The 2011–12 Dutch Basketball League (DBL) was the 52nd season of the highest Dutch professional basketball league. The regular season started on 8 October 2011. EiffelTowers Den Bosch won its 15th national championship, after beating ZZ Leiden 4–1 in the Finals.
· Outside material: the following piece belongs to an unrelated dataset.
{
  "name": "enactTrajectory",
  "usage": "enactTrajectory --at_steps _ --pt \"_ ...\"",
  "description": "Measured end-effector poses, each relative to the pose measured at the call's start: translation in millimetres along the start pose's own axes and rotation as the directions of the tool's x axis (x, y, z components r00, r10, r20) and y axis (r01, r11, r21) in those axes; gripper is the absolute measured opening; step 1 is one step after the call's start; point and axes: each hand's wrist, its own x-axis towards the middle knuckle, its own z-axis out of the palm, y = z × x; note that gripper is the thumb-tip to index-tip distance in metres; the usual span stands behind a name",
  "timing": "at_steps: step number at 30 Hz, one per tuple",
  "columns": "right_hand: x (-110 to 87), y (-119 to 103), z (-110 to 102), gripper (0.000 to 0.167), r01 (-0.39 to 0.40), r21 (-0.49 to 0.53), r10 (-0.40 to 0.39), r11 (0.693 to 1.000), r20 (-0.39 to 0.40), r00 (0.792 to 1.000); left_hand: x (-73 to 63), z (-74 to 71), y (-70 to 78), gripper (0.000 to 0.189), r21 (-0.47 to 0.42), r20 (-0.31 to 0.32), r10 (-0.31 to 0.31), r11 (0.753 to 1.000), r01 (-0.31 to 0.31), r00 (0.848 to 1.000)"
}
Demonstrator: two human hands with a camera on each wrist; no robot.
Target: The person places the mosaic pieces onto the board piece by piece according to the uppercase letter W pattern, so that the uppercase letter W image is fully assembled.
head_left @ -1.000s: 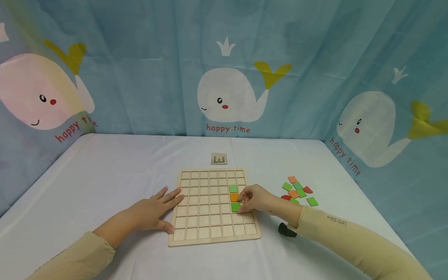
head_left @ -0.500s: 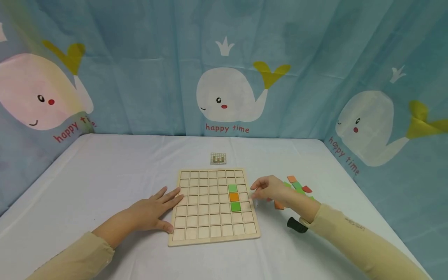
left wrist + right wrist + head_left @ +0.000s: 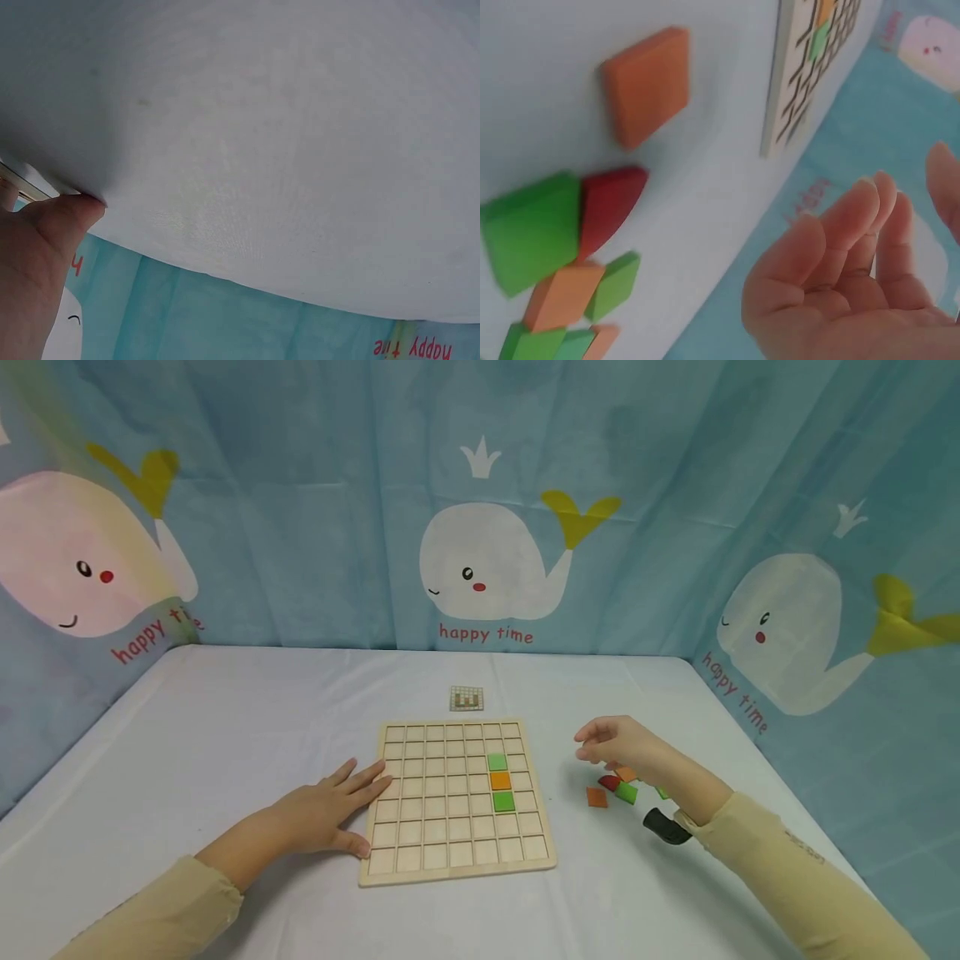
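A: What is at the left?
B: The left hand (image 3: 322,817), lower left of centre in the head view; its fingers are straight and spread, resting with the thumb at the left edge of the wooden grid board (image 3: 457,873); it has hold of nothing.
A: And the board?
B: It lies flat at lower centre; a small patterned card (image 3: 467,698) lies just beyond its far edge; towards its right side, a light green tile (image 3: 497,762), an orange tile (image 3: 500,781) and a bright green tile (image 3: 504,802) fill one column's neighbouring cells.
A: Further right?
B: A lone orange square (image 3: 597,797); then a red piece (image 3: 609,783) touching a green square (image 3: 627,792); more tiles (image 3: 564,295) crowd the right wrist view's lower left.
A: The right hand (image 3: 622,745)?
B: Right of centre, raised near those pieces; fingers loosely bent, thumb apart, holding nothing; a black object (image 3: 666,827), its kind unclear, lies beside the right sleeve (image 3: 795,877).
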Motion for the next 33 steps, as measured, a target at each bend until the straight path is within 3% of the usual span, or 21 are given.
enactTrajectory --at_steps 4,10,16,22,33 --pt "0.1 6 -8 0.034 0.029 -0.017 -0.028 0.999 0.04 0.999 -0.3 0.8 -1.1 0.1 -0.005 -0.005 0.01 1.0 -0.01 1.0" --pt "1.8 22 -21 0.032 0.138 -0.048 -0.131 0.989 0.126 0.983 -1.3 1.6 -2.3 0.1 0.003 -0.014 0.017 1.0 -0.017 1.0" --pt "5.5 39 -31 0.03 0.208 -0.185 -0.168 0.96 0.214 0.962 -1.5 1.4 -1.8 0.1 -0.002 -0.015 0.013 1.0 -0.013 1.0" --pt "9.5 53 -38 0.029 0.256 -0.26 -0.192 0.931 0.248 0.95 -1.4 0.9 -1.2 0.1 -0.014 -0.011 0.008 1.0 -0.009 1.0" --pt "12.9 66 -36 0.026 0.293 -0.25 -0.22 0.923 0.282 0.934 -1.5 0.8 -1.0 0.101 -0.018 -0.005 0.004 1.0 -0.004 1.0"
Seamus Boxley received the Most Valuable Player award this season.
==Rules==
This was the first season played with new rules about foreign players; all teams were allowed to have no more than four foreign players on their roster.
=== Foreign players ===

Aris Leeuwarden: USA Lance Jeter; NGR Manny Adako; USA Gerad Punch; USA Brandon Rozzell; MEX Mark Sanchez; USA Clavin Chitwood
GasTerra Flames: SUR Sergio de Randamie; USA Alex Wesby; USA Jason Dourisseau; USA David Bell; USA Avis Wyatt
ZZ Leiden: USA Seamus Boxley; USA Thomas Jackson; CAN Jevohn Shepherd; USA Gabe Kennedy
EiffelTowers Den Bosch: USA Frank Turner; USA Tai Wesley; USA David Gonzalvez
Maxxcom BSW: USA DeMario Anderson; USA Robbie Harman; USA Yamene Coleman; USA Rahmon Fletscher; USA Donte Minter
Rotterdam Basketbal: USA Tyrone Sally
Magixx: USA Maurice Acker; USA Markel Humphrey; USA Kelvin Martin; USA Lucas Hargrove
Landstede Basketbal: USA Damon Huffman; GHA Amu Saaka; USA Cameron Wells; USA Kareem Maddox; ISR Ram Elias-Pour

Source: Eurobasket

== Teams ==

The league started with 8 teams in the 2011-12 season. WCAA Giants and ABC Amsterdam, quarterfinalist last year, didn't return because the clubs went bankrupt.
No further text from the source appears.